Required action: Nothing in the data may be altered; the answer is a verbatim copy of it.
--- Material for the task ---
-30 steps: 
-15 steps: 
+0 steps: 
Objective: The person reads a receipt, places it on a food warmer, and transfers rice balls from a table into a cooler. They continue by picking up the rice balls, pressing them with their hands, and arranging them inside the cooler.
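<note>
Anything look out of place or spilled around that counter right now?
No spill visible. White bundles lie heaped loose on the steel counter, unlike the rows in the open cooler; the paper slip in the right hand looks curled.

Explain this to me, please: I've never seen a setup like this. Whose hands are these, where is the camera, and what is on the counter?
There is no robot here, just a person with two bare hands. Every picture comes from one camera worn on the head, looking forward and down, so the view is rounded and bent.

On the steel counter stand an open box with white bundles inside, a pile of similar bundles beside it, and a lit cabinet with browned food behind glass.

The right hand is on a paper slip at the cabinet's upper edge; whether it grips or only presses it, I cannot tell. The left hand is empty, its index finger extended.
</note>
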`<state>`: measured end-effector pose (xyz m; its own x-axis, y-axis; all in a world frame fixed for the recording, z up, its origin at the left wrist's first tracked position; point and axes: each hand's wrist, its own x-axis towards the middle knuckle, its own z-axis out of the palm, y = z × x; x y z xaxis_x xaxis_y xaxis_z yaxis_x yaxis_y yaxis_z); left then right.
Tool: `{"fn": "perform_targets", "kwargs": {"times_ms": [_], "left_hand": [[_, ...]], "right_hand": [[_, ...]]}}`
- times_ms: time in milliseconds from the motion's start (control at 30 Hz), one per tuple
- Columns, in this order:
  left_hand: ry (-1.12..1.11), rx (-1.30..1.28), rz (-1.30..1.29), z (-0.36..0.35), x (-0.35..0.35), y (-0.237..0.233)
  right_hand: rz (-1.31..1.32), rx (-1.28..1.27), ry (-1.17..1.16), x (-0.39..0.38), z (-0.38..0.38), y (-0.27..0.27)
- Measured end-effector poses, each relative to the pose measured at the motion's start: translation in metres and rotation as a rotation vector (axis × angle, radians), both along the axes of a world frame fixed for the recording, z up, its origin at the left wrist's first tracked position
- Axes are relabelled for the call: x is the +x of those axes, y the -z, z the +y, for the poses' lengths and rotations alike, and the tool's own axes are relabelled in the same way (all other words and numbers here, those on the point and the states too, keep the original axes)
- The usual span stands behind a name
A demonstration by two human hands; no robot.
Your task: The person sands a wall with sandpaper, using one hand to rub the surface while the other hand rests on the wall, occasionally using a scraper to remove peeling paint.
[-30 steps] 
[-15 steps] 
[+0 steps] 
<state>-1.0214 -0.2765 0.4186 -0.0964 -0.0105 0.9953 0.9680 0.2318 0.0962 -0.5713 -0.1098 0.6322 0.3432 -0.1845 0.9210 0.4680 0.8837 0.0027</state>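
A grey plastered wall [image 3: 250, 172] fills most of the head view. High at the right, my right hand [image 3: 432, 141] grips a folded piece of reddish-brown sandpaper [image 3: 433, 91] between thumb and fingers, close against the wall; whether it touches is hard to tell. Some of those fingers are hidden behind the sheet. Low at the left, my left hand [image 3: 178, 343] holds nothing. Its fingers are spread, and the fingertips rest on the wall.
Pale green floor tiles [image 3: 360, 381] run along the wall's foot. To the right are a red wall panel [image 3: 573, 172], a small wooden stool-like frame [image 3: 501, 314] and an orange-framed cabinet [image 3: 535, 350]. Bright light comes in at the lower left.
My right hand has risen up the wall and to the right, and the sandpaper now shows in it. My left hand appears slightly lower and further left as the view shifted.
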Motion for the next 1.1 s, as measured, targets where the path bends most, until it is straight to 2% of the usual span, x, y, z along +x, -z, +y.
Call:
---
Answer to this problem:
-30 steps: 
-15 steps: 
+0 steps: 
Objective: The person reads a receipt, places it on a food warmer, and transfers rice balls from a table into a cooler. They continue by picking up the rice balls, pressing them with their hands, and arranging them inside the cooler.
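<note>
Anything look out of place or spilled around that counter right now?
No spill visible. White bundles lie heaped loose on the steel counter, unlike the rows in the open cooler; the paper slip in the right hand looks curled.

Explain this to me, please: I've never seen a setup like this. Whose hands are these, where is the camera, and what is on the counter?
There is no robot here, just a person with two bare hands. Every picture comes from one camera worn on the head, looking forward and down, so the view is rounded and bent.

On the steel counter stand an open box with white bundles inside, a pile of similar bundles beside it, and a lit cabinet with browned food behind glass.

The right hand is on a paper slip at the cabinet's upper edge; whether it grips or only presses it, I cannot tell. The left hand is empty, its index finger extended.
</note>
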`<state>`: measured end-effector pose (xyz m; its own x-axis, y-axis; all in a world frame fixed for the recording, z up, its origin at the left wrist's first tracked position; point and axes: each hand's wrist, its own x-axis towards the middle knuckle, its own z-axis out of the palm, y = z × x; x y z xaxis_x xaxis_y xaxis_z yaxis_x yaxis_y yaxis_z); left then right.
Tool: `{"fn": "perform_targets", "kwargs": {"times_ms": [_], "left_hand": [[_, ...]], "right_hand": [[_, ...]]}}`
- times_ms: time in milliseconds from the motion's start (control at 30 Hz), one per tuple
- Columns, in this order:
  left_hand: ry (-1.12..1.11), rx (-1.30..1.28), rz (-1.30..1.29), z (-0.36..0.35), x (-0.35..0.35), y (-0.237..0.233)
  right_hand: rz (-1.31..1.32), rx (-1.28..1.27), ry (-1.17..1.16), x (-0.39..0.38), z (-0.38..0.38), y (-0.27..0.27)
- Measured end-effector poses, each relative to the pose measured at the motion's start: translation in metres and rotation as a rotation vector (axis × angle, radians), both along the axes of a world frame fixed for the recording, z up, its origin at the left wrist's first tracked position
- Axes are relabelled for the call: x is the +x of those axes, y the -z, z the +y, for the poses' lengths and rotations alike, and the tool's own axes are relabelled in the same way (all other words and numbers here, those on the point and the states too, keep the original axes)
- The usual span stands behind a name
A demonstration by two human hands; no robot.
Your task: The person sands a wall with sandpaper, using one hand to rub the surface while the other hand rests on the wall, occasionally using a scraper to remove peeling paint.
[-30 steps] 
[-15 steps] 
[+0 steps] 
<state>-1.0214 -0.2765 0.4186 -0.0964 -0.0105 0.9953 0.9680 0.2318 0.0962 -0.5713 -0.1098 0.6322 0.3432 -0.1845 0.9210 0.4680 0.8837 0.0027</state>
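A grey plastered wall [image 3: 250, 172] fills most of the head view. High at the right, my right hand [image 3: 432, 141] grips a folded piece of reddish-brown sandpaper [image 3: 433, 91] between thumb and fingers, close against the wall; whether it touches is hard to tell. Some of those fingers are hidden behind the sheet. Low at the left, my left hand [image 3: 178, 343] holds nothing. Its fingers are spread, and the fingertips rest on the wall.
Pale green floor tiles [image 3: 360, 381] run along the wall's foot. To the right are a red wall panel [image 3: 573, 172], a small wooden stool-like frame [image 3: 501, 314] and an orange-framed cabinet [image 3: 535, 350]. Bright light comes in at the lower left.
My right hand has risen up the wall and to the right, and the sandpaper now shows in it. My left hand appears slightly lower and further left as the view shifted.
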Motion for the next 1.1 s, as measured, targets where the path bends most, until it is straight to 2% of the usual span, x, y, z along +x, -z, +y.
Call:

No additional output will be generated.